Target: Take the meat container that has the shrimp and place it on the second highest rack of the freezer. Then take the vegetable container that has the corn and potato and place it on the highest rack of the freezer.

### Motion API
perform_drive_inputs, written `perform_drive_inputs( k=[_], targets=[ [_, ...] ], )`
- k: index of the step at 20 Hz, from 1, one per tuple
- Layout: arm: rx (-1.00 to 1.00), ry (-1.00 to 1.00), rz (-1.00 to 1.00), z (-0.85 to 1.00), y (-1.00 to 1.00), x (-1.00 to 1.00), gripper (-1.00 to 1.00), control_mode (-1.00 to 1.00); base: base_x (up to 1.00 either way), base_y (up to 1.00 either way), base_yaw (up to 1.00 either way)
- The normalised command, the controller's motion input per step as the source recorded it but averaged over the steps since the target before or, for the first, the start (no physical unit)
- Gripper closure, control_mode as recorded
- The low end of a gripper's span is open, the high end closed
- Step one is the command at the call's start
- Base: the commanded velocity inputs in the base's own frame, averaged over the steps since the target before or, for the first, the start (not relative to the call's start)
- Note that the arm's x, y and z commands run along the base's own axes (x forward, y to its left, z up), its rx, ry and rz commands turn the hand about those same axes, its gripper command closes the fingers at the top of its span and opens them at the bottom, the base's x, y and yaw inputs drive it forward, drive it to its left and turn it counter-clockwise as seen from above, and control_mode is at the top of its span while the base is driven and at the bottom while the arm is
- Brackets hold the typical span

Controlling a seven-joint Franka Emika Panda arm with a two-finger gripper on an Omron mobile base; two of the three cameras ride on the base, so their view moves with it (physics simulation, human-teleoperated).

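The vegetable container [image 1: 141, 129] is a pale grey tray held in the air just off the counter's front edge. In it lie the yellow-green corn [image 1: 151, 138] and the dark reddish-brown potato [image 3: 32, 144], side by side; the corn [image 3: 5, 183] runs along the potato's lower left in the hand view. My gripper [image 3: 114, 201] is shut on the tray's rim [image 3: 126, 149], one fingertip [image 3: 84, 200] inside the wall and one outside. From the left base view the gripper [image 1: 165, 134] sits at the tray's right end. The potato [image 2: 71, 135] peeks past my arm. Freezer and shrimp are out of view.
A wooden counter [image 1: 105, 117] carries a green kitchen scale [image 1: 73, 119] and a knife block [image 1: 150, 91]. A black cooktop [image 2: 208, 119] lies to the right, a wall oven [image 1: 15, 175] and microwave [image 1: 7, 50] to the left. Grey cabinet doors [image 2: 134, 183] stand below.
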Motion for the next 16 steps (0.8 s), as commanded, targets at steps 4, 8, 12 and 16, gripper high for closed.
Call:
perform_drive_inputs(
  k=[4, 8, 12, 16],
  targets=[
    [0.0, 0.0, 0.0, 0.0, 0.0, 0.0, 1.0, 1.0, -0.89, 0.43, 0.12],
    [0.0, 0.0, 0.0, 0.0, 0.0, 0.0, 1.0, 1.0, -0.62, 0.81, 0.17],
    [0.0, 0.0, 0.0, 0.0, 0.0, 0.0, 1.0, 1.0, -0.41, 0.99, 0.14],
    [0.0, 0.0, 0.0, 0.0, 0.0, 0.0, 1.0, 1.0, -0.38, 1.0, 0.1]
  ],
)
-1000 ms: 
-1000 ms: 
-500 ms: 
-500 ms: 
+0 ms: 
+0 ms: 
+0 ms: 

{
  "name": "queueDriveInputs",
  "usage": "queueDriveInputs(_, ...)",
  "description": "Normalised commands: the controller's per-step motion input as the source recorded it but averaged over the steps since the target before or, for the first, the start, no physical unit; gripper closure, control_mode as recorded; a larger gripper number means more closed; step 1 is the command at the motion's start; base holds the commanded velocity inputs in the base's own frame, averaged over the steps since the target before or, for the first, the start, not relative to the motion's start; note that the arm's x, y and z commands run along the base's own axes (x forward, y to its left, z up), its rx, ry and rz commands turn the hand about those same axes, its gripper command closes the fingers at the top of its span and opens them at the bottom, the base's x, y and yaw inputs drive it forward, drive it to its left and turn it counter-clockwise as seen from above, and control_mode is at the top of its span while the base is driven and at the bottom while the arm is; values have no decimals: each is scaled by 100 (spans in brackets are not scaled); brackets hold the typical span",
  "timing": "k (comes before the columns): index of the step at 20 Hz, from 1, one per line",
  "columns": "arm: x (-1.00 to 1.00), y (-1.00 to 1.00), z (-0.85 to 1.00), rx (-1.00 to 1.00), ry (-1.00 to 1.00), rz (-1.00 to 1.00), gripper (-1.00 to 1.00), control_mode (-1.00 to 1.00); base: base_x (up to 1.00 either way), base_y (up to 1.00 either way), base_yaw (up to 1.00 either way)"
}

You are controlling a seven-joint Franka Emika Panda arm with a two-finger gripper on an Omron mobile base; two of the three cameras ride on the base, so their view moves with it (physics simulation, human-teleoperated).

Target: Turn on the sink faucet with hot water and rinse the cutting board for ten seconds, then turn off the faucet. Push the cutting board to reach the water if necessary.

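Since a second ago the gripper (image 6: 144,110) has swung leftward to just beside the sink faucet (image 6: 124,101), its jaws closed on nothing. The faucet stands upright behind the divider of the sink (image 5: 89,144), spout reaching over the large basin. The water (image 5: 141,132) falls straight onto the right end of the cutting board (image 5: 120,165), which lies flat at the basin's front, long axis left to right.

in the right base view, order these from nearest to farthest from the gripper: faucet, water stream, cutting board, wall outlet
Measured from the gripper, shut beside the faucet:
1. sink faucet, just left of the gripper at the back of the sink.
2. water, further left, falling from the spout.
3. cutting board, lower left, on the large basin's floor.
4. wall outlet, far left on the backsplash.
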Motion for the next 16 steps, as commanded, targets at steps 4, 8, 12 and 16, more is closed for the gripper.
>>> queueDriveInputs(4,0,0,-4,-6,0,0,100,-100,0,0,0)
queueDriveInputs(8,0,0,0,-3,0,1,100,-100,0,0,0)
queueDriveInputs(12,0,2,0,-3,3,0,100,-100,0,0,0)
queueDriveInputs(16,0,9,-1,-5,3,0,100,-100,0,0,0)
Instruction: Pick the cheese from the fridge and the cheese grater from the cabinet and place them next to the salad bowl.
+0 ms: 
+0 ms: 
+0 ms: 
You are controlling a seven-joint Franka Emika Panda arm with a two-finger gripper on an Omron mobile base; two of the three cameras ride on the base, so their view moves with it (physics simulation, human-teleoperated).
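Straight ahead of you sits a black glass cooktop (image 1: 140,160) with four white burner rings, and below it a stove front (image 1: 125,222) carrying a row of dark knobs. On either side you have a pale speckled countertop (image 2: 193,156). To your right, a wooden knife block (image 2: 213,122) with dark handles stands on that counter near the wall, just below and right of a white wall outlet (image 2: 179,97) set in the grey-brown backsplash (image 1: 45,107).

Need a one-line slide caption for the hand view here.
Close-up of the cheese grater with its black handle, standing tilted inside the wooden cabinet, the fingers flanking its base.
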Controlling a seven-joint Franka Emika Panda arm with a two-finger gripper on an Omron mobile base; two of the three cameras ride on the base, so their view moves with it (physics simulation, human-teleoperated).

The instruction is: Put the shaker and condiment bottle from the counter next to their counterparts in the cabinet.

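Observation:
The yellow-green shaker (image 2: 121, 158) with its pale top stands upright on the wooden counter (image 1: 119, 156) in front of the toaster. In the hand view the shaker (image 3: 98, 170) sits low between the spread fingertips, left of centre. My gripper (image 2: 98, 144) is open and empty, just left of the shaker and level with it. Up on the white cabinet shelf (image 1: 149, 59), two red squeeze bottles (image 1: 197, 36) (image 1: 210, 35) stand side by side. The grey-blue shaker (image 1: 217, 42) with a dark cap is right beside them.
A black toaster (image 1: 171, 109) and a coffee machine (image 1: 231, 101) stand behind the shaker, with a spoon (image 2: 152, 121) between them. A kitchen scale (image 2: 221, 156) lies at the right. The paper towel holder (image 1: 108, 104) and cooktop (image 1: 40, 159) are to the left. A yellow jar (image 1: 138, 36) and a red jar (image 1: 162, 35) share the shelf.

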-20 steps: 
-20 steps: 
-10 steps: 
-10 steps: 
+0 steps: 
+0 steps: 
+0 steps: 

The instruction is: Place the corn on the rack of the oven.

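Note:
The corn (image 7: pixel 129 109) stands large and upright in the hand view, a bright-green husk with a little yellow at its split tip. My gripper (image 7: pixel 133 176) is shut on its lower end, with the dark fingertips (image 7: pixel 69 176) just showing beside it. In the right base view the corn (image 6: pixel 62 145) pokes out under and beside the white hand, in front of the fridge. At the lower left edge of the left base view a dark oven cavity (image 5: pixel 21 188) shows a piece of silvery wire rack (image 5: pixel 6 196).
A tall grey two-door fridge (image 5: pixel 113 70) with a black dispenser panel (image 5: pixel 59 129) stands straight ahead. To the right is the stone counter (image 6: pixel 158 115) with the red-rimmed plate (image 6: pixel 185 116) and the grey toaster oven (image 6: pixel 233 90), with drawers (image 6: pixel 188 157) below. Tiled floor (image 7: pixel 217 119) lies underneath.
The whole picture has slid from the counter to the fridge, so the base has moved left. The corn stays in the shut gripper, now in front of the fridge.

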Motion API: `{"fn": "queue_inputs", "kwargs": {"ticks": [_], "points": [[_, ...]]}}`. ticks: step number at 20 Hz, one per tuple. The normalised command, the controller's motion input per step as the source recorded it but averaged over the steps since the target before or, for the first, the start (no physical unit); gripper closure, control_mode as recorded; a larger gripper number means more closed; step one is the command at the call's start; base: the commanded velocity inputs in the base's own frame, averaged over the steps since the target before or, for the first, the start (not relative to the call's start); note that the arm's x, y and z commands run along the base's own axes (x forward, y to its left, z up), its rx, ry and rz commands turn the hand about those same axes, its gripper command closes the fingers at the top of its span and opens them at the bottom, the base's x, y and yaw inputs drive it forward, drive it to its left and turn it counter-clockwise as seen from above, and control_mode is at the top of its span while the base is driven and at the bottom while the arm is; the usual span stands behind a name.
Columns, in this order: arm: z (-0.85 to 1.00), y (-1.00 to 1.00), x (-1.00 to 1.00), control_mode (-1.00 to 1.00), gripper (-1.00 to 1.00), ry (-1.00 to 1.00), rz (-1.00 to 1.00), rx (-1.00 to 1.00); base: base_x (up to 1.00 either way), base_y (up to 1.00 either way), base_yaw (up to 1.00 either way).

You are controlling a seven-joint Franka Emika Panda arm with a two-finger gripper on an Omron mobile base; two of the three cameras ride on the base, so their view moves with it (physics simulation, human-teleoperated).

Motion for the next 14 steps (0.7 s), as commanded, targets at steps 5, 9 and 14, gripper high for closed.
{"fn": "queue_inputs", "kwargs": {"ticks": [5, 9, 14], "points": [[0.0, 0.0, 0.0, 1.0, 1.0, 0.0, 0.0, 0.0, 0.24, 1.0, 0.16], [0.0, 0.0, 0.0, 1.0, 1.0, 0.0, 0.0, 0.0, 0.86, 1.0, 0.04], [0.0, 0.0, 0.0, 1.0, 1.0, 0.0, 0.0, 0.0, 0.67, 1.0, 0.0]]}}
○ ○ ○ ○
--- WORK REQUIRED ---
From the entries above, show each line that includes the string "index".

--- RESPONSE TO THIS EXERCISE ---
- k: index of the step at 20 Hz, from 1, one per tuple
  "timing": "k (comes before the columns): index of the step at 20 Hz, from 1, one per line",

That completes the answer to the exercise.